=== YOUR TASK ===
Below are lines of data; give the number of them that contain "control", and only that.

=== AVAILABLE RECORDS ===
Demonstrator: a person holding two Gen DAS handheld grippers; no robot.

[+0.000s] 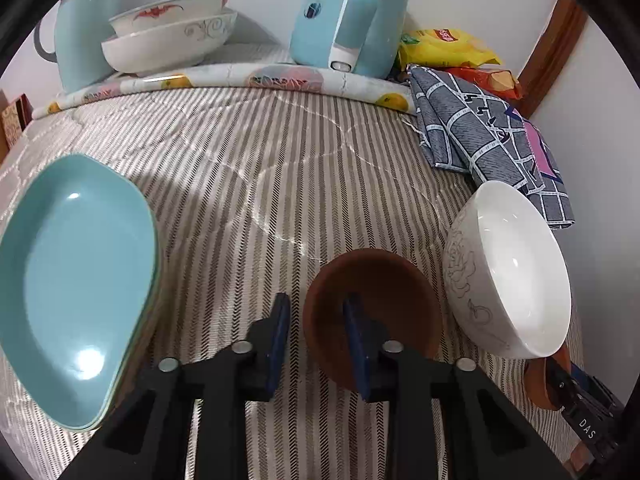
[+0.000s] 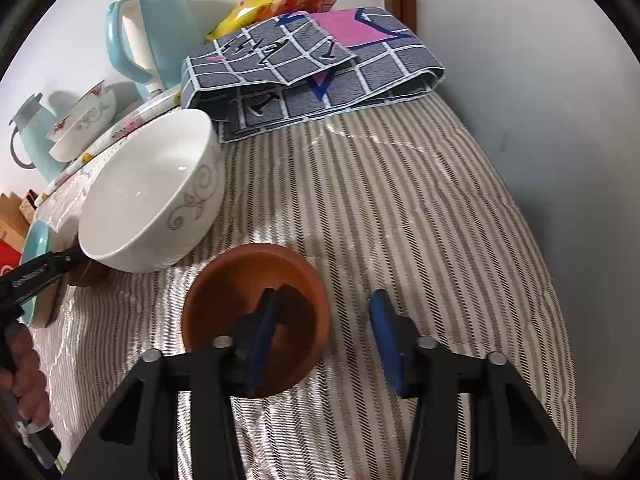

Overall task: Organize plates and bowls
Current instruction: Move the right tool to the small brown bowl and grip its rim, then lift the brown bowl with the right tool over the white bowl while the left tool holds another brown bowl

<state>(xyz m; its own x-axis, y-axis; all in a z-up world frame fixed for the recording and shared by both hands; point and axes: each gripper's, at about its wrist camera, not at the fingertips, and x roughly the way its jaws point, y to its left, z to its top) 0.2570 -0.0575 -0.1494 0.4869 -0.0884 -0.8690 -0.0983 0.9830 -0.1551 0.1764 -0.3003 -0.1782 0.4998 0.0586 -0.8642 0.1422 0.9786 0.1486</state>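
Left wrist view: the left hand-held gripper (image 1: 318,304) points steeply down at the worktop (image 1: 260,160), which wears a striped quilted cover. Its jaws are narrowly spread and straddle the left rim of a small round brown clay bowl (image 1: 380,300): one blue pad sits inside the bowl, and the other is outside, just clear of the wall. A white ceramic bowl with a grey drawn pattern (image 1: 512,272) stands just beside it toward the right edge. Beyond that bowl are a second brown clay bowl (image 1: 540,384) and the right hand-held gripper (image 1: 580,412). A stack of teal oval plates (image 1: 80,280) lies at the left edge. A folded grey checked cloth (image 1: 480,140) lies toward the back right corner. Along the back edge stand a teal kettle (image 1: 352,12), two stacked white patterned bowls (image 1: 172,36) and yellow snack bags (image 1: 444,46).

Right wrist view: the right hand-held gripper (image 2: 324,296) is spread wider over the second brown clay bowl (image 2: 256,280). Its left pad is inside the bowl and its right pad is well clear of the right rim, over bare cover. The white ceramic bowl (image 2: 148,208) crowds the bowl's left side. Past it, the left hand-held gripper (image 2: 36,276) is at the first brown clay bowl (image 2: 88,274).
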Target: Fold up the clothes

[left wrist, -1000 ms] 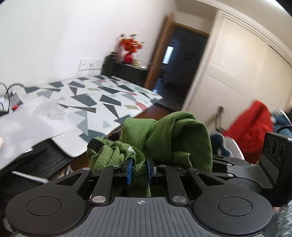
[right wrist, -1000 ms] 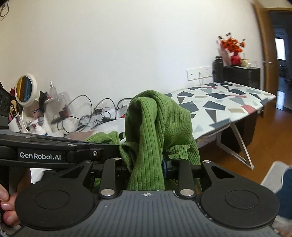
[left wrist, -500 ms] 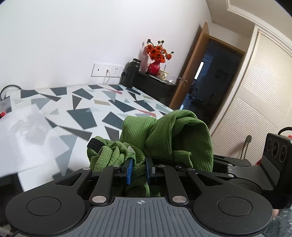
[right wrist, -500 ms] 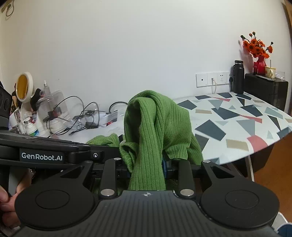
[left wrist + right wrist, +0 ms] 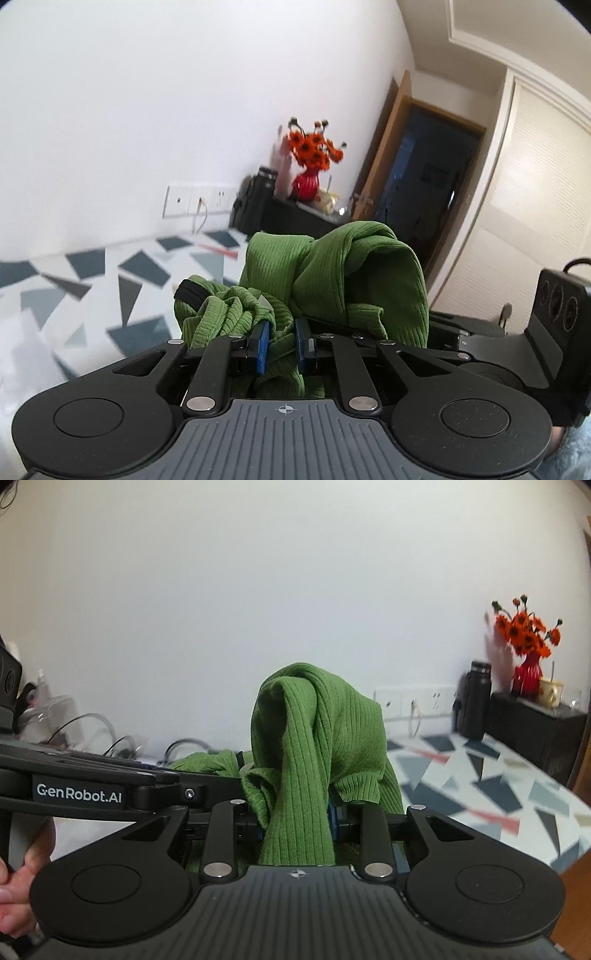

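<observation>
Currently both grippers clamp 1 green ribbed sweater: left gripper [image 5: 280,345] nearly shut on a bunched edge, right gripper [image 5: 295,823] partly closed round a thick fold. Sweater [image 5: 317,734] hangs mid-frame, above the patterned board [image 5: 491,794]. Risk: uneven bunching slips out. Far right, red vase [image 5: 528,674] holds orange flowers.

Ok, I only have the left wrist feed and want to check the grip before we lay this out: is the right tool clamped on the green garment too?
Observer: Yes. In the right wrist view the right tool is shut on a thick fold of the green garment, which drapes over it.
Operator: Anything left of the patterned table? My view cuts off there.
Observer: A tangle of cables lies against the wall.
Operator: Is the hand on the left tool visible?
Observer: Only fingers, at the right view's lower left edge.
</observation>
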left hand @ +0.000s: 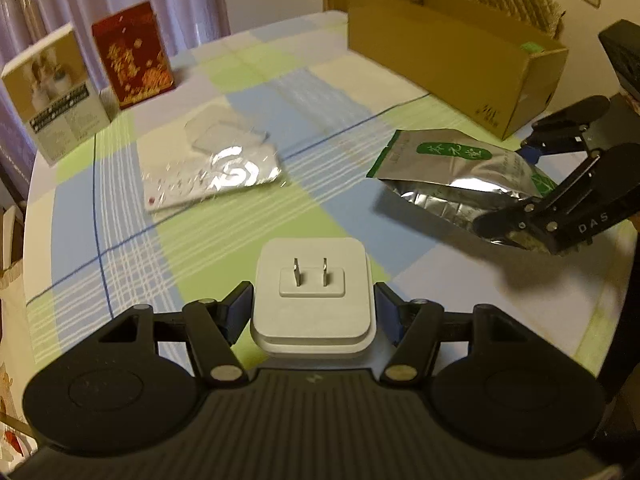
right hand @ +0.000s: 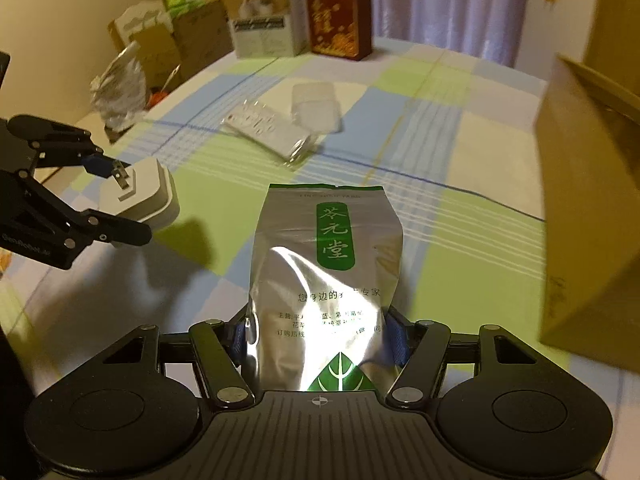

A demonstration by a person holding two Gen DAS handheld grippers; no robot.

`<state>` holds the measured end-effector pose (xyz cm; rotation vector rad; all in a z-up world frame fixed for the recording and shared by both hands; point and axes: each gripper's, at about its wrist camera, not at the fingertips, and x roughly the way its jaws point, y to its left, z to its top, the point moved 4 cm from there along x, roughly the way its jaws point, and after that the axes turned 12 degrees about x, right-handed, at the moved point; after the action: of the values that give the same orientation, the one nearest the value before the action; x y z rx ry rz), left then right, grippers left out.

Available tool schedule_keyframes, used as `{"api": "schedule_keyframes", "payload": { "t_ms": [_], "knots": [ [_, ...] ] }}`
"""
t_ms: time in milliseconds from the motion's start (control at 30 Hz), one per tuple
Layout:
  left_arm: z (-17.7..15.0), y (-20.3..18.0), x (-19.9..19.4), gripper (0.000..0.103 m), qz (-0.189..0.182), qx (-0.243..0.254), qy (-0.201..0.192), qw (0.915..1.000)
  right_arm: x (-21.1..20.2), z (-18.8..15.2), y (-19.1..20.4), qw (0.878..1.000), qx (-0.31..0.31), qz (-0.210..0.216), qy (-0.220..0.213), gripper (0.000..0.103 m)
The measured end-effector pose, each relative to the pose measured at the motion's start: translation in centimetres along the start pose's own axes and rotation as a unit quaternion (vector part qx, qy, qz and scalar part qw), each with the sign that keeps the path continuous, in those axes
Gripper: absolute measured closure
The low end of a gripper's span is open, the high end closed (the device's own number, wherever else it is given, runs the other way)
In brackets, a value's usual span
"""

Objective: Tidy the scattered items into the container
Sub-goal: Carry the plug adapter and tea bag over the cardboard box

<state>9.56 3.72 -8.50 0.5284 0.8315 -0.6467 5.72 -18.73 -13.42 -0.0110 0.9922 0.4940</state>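
Clamped between the fingers of the left gripper [left hand: 314,308] is a white plug adapter [left hand: 312,288], its two prongs pointing up and away from the camera; both blue pads press its sides, and it appears lifted clear of the checked tablecloth [left hand: 200,248]. Far right stands the open cardboard box [left hand: 452,56], the likely container. Between them, to the right, the right gripper [left hand: 532,184] holds a silver pouch [left hand: 460,172]. A wrapped flat packet [left hand: 212,176] lies loose at centre left.

From the right wrist, the silver pouch [right hand: 326,280] sits squeezed at its lower end between the right gripper [right hand: 320,334] fingers, its top pointing away. The box [right hand: 592,200] looms just right, its wall near the pouch. At left, the left gripper [right hand: 106,196] carries the adapter [right hand: 140,196].

Both pickups look done; the carry is in hand. Next, each load must rise over the box wall before release, probably the pouch first, being nearer.
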Motion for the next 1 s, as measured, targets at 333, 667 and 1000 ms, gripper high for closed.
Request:
{"api": "schedule_keyframes", "payload": {
  "t_ms": [333,667,1000],
  "knots": [
    [4.6,-4.7,-3.3,0.043,-0.002,0.001,-0.032,0.9995,-7.9,0.1,-2.7,0.998,0.033,-0.019,-0.057,0.037],
    [11.6,-9.7,-4.1,0.043,-0.007,0.017,-0.064,0.9978,-15.0,0.9,-7.7,0.991,0.060,-0.051,-0.108,0.037],
    [22.7,-14.6,-2.0,0.043,-0.018,0.056,-0.111,0.9921,-19.2,5.3,-15.3,0.979,0.068,-0.102,-0.161,0.037]
  ]
}}
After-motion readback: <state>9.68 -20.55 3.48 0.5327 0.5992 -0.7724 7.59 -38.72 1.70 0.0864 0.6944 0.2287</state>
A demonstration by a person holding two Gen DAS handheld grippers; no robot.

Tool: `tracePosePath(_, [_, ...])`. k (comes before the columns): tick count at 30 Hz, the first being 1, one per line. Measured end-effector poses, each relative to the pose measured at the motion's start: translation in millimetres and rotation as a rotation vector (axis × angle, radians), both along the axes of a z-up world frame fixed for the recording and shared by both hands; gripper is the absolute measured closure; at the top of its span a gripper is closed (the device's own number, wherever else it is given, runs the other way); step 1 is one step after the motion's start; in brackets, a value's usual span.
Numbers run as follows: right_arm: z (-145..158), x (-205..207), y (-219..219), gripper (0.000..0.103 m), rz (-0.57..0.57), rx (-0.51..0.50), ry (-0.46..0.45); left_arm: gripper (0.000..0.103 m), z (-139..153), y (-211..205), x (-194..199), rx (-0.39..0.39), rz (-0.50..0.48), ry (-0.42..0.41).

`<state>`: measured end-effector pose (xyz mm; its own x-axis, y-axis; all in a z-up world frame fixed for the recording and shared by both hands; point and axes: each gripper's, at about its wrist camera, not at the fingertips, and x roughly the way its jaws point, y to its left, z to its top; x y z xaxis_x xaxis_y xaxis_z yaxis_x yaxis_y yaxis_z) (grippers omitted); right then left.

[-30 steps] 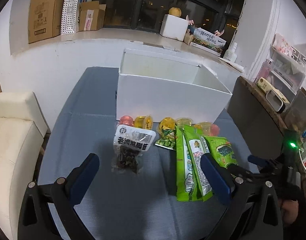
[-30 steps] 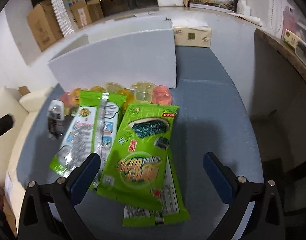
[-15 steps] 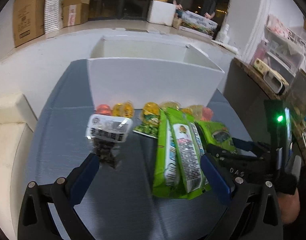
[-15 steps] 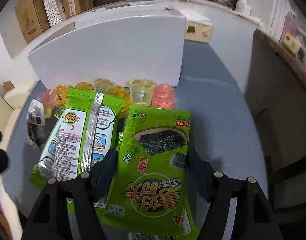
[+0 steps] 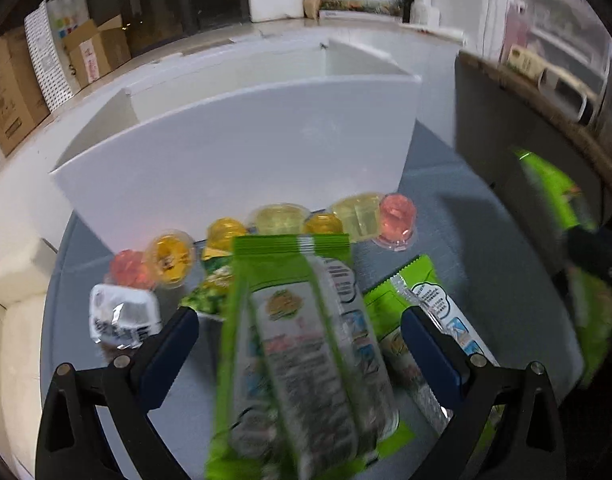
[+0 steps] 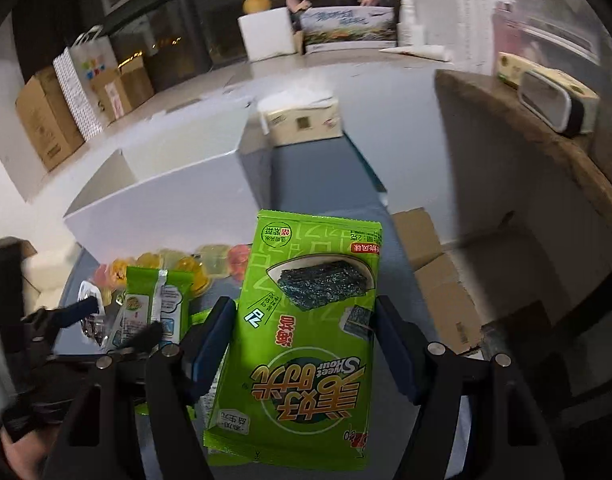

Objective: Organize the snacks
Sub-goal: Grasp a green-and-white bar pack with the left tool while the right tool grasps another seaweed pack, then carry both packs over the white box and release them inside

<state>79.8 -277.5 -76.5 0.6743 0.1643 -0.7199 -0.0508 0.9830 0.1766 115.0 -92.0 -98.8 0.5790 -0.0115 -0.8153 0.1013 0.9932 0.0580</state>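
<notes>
My right gripper (image 6: 303, 330) is shut on a green seaweed snack pack (image 6: 306, 332) and holds it above the table, right of the white box (image 6: 165, 204). My left gripper (image 5: 301, 332) has its jaws around a long green snack bag (image 5: 306, 356); the fingers stand a little off its edges and it looks lifted, so the grip is unclear. A second long green bag (image 5: 422, 320) lies on the grey table (image 5: 446, 208). Jelly cups (image 5: 281, 220) line the white box's (image 5: 241, 148) front wall. A dark snack pouch (image 5: 121, 320) lies at the left.
A small green pea pack (image 5: 209, 292) lies behind the left finger. A tissue box (image 6: 301, 120) stands behind the white box. A dark wooden counter (image 6: 546, 136) rises on the right, with cardboard boxes (image 6: 446, 288) on the floor below. A cream sofa (image 5: 13, 320) is left.
My right gripper closed on the seaweed pack and lifted it off the table. My left gripper moved right over the long green bag and its jaws narrowed around it.
</notes>
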Motion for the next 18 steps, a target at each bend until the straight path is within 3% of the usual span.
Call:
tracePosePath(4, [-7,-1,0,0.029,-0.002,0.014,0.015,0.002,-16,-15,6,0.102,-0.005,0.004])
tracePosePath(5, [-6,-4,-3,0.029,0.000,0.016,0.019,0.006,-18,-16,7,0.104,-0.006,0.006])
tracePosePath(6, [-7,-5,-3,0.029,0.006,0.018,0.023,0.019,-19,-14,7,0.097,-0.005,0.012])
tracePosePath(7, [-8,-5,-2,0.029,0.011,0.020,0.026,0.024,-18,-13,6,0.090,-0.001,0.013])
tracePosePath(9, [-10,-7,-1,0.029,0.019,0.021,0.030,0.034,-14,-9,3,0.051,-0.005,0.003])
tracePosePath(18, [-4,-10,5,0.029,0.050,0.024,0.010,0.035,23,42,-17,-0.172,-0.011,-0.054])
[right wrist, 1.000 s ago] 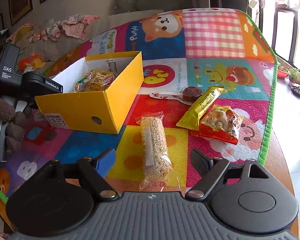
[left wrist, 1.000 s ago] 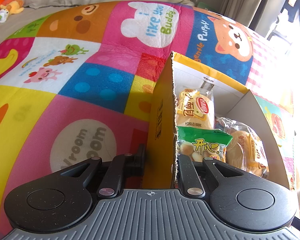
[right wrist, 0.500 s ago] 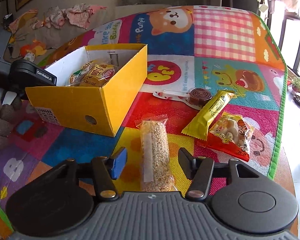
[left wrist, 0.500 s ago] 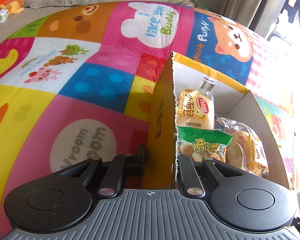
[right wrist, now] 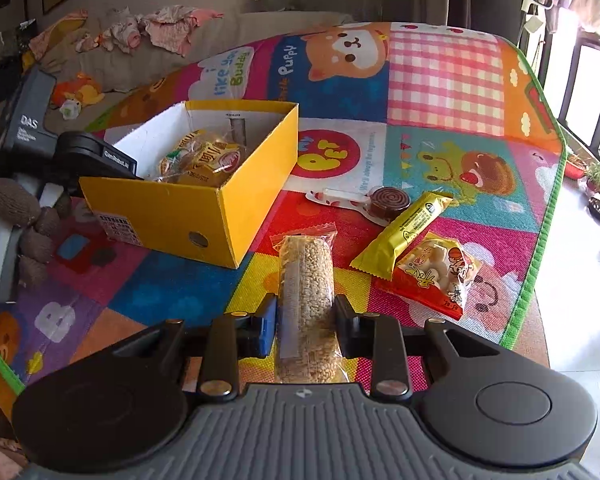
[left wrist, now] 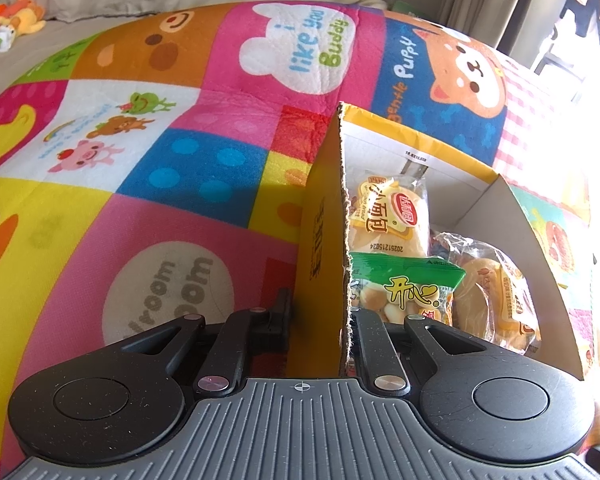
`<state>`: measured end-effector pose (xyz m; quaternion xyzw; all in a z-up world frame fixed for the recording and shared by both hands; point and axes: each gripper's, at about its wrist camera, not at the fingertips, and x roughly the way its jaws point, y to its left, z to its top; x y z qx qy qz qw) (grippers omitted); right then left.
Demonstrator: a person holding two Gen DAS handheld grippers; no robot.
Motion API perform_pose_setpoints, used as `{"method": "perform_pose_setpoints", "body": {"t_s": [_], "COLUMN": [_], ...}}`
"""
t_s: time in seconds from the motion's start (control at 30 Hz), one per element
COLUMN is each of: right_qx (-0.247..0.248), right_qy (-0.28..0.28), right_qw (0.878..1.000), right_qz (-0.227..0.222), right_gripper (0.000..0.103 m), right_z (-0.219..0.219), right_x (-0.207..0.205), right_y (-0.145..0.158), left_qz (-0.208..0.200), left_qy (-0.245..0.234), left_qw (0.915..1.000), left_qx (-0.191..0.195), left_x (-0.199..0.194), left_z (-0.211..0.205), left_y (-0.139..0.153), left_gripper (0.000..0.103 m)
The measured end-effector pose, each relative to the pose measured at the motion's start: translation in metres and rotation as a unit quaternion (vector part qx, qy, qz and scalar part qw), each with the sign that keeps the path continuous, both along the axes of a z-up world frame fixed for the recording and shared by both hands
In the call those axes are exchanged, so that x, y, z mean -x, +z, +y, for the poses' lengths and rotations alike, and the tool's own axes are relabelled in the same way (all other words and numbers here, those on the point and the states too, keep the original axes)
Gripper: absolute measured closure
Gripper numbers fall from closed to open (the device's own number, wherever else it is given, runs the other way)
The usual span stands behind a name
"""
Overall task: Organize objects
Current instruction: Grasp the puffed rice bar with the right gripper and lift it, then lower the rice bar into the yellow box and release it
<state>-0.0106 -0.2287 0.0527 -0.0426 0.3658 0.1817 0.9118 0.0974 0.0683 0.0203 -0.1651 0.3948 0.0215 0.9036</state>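
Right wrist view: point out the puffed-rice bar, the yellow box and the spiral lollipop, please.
puffed-rice bar [right wrist: 306, 280]: right wrist view, middle of the clear wrapper.
yellow box [right wrist: 172, 216]: right wrist view, near outer wall.
spiral lollipop [right wrist: 389, 200]: right wrist view, centre of the brown disc.

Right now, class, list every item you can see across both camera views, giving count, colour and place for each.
Box: one, yellow, on mat, left.
Snack packets in box: at least three, yellow and green.
Grain bar: one, tan in clear wrap, between right fingers.
Lollipop: one, brown, right of box.
Yellow packet: one, beside lollipop.
Red packet: one, partly under yellow packet.
Play mat: one, multicoloured.
Left gripper: black, clamping box wall.
Right gripper: black, around grain bar.
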Motion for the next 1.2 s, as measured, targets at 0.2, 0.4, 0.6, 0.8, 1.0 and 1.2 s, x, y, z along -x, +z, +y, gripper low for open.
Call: {"method": "perform_pose_setpoints", "body": {"t_s": [0.2,0.4,0.6,0.8,1.0,1.2], "right_qx": [-0.062,-0.065,-0.106,-0.122,-0.142,-0.188], "right_qy": [0.001,0.024,0.058,0.067,0.033,-0.001], "right_qw": [0.998,0.995,0.99,0.99,0.988,0.98], "right_qz": [-0.009,-0.065,-0.068,-0.019,0.043,0.07], "right_gripper": [0.074,0.074,0.074,0.074,0.074,0.07], "right_z": [-0.016,0.002,0.035,0.083,0.116,0.131], "right_x": [0.005,0.004,-0.022,-0.07,-0.122,-0.157], "right_y": [0.048,0.092,0.112,0.094,0.067,0.054], "left_qz": [-0.002,-0.004,-0.006,-0.009,-0.01,-0.009], "left_qy": [0.004,0.004,0.002,-0.002,-0.003,0.001], "left_qw": [1.0,1.0,1.0,0.9999,0.9999,0.9999], "left_qx": [0.005,0.006,0.006,0.006,0.011,0.013], "left_x": [0.001,0.002,0.003,0.004,0.004,0.003], "left_z": [0.001,0.001,0.001,0.002,0.003,0.003], "left_y": [-0.001,-0.001,-0.001,-0.001,-0.002,-0.002], "left_gripper": [0.088,0.088,0.088,0.088,0.088,0.088]}}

=== WRITTEN SOLUTION ===
2